The album includes a version of "Los amigos que perdí" sung as a duet with Santi Balmes, lead singer of Love of Lesbian, and "El temblor", which features the collaboration of Mexican singer Marion Sosa, member of the Mexican duet Love la femme. Diez años y un día was top 9 in Spain and has been released in numerous countries. The band is currently immersed in an intense tour of Spain and much of Latin America.

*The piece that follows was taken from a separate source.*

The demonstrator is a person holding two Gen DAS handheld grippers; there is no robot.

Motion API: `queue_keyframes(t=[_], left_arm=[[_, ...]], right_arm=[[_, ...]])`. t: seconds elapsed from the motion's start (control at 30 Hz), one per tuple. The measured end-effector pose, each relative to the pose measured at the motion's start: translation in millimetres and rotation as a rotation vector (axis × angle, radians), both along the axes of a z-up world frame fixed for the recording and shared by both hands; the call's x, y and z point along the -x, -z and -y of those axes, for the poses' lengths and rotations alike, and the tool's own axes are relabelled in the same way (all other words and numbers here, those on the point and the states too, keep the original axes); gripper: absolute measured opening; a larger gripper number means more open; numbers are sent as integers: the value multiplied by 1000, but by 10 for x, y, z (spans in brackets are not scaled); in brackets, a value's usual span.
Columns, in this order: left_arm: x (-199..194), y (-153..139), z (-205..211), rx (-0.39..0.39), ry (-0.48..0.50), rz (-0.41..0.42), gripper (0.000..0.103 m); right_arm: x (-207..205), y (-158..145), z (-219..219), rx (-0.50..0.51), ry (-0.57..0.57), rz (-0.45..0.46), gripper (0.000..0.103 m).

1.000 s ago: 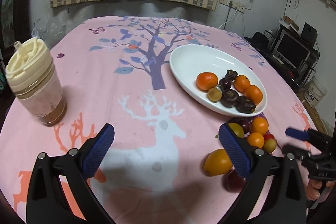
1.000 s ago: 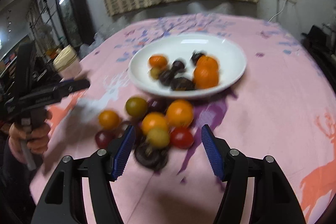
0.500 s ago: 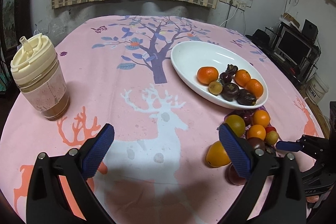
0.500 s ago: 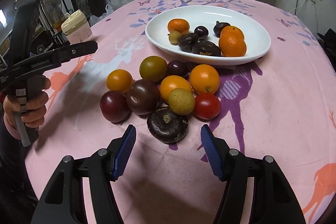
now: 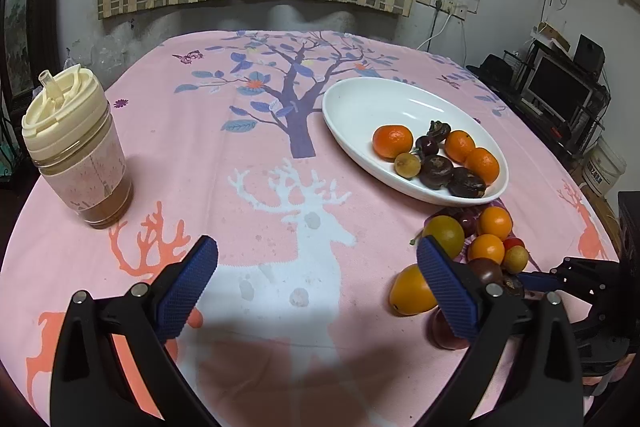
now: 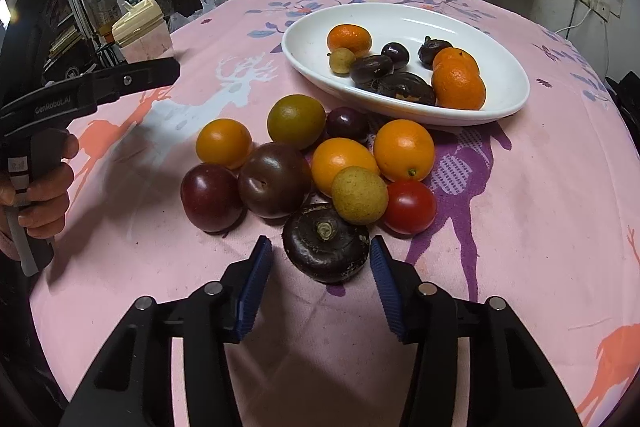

They recently released the video of the other version included in Diez años y un día, starring the prestigious actors Daniel Brühl (Inglorious Bastards, Good Bye, Lenin!, Rush, Captain America: Civil War) and María Valverde (Three Meters above the sky, Exodus, now or never). Directed in quality film by Alexandre Tregón, the video shows the origin of an infectious love between both protagonists, who are found again through the music of Dorian after a separation.

== Discography ==
- 2004: 10.000 metrópolis (LP).
- 2005: 10.000 metrópolis vs. 10.000 metrópolis remixes (doble CD).
- 2006: El futuro no es de nadie (LP).
- 2009: La ciudad subterránea (LP).
- 2013: La velocidad del vacío (LP).
- 2015: Diez años y un día
- 2016: Arenal Sound live performance: Diez años y un día
- 2018: Justicia Universal
- 2022: Ritual
- 2024: Futuros Imposibles

=== Singles ===
- Solar.
- 2006: Te echamos de menos.
- 2007: Cualquier otra parte.
- 2007: Tan lejos de ti.
- 2008: Más problemas.
- 2009: La tormenta de arena.
- 2010: Paraísos artificiales.

=== Music videos ===
- 2007: Cualquier otra parte.
- 2007: Tan lejos de ti.
- 2008: Más problemas.
- Trilogy La ciudad subterránea: the story is narrated in three parts in short clip format, it was filmed by the producer Crampton.
- 2009: La tormenta de arena.
- 2010: Paraísos artificiales.
- 2010: La mañana herida.
- 2013: El temblor.
- 2013: El sueño eterno.
- 2013: Soda Stereo.
- 2015: Arrecife.
- 2015: Los amigos que perdí feat. Santi Balmes from Love of Lesbian
- 2015: Cualquier otra parte feat. Daniel Brühl and María Valverde.

== Nominations ==
The band has been nominated for the IMAS (Mexican independent music awards) for Best Spanish Artist. They have also been nominated for the MIN awards (independent music awards in Spain) and for the MTV EMAs (Europe Music Awards) in 2010.